• ASSIGNED TASK: Using the records below, quote only the span that opens with the line containing "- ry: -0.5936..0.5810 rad" and closes with the line containing "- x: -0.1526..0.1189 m", exactly and inclusively.

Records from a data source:
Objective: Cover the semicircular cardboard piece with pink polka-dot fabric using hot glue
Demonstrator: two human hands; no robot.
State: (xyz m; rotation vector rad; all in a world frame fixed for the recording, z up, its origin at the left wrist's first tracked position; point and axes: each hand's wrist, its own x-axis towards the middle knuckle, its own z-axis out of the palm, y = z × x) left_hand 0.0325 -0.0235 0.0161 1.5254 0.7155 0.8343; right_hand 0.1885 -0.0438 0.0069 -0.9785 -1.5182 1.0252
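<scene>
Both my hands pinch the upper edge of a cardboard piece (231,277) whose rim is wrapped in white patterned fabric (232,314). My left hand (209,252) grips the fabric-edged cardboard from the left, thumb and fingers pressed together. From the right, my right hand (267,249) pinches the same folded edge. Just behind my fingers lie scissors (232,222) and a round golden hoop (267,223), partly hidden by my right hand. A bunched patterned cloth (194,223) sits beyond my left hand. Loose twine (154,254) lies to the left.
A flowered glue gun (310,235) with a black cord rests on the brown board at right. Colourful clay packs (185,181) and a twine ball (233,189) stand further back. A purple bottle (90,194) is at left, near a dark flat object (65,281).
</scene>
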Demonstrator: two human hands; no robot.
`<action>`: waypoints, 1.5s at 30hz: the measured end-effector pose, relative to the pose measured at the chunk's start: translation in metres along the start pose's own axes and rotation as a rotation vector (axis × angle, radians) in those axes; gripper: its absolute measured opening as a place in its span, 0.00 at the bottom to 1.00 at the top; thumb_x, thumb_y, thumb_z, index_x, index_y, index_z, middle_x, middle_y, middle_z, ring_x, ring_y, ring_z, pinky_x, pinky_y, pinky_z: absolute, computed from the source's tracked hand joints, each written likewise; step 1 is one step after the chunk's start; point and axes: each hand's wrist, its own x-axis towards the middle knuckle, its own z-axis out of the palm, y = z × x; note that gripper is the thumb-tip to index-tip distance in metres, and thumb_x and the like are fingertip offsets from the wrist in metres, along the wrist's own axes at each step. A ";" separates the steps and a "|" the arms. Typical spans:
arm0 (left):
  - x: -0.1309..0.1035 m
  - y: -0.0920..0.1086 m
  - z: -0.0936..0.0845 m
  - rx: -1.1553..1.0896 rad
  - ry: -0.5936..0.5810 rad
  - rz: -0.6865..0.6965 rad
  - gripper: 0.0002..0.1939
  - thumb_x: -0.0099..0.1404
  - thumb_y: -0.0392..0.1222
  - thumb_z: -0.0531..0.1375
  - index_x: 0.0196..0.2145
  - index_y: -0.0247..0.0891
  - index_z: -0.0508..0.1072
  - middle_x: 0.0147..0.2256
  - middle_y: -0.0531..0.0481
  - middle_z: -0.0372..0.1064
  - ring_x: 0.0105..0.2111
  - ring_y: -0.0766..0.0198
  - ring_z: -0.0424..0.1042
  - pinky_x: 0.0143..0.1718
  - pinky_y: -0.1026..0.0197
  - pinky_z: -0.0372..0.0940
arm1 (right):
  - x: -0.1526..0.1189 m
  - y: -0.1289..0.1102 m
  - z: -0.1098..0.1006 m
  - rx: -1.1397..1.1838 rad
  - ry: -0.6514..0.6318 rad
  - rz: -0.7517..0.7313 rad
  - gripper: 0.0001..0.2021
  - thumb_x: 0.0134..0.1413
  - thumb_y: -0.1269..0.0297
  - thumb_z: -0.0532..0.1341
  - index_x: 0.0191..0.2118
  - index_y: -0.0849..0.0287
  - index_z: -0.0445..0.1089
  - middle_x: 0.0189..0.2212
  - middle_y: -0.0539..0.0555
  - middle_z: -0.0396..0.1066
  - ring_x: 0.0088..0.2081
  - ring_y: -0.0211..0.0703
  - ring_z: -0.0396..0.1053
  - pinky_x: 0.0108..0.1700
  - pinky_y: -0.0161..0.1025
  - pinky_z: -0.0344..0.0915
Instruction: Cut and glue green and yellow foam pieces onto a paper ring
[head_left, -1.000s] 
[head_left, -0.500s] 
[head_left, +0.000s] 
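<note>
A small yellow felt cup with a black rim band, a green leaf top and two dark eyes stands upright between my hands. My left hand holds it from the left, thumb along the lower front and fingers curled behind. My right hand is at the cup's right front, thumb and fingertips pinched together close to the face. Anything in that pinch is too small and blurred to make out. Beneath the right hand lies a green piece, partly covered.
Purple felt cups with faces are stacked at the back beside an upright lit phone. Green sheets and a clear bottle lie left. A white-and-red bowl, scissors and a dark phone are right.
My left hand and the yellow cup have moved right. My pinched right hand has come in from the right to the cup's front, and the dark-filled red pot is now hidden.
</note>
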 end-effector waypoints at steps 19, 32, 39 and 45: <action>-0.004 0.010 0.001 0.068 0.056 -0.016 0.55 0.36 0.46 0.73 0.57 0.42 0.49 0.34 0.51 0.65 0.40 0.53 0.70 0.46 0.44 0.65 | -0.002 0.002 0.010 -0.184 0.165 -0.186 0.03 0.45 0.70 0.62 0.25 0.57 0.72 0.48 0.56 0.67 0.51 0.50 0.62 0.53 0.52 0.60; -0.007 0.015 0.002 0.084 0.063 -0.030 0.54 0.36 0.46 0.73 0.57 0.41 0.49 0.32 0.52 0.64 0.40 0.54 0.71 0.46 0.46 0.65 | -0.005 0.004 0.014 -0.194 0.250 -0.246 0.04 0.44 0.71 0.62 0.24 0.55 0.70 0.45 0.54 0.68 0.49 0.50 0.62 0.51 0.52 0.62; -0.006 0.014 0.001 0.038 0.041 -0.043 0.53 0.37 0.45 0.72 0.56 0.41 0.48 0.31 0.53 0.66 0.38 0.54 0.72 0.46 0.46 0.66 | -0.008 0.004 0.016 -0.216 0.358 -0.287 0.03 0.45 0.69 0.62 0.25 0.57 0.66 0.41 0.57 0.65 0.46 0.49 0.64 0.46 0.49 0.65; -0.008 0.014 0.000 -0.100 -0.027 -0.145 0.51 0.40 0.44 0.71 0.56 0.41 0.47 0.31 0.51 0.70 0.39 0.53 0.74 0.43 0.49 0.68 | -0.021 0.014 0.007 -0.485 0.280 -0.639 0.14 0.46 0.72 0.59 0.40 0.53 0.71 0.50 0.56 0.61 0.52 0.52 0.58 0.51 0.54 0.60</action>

• EXERCISE OUTPUT:
  - ry: -0.5936..0.5810 rad
  - rz: -0.6865..0.6965 rad
  - gripper: 0.0002..0.1939
  - thumb_x: -0.0099..0.1404
  - thumb_y: -0.0392..0.1222
  - thumb_z: -0.0531..0.1375
  - index_x: 0.0196..0.2145
  - index_y: -0.0247..0.0891
  - index_z: -0.0508..0.1072
  - middle_x: 0.0147..0.2256
  - middle_y: -0.0531..0.0481
  - middle_z: -0.0372..0.1064
  - ring_x: 0.0105..0.2111
  - ring_y: -0.0766..0.0198
  - ring_z: -0.0424..0.1042
  - pinky_x: 0.0143..0.1718
  - pinky_y: -0.1026..0.0197
  - pinky_z: -0.0372..0.0940
arm1 (right):
  - x: -0.1526..0.1189 m

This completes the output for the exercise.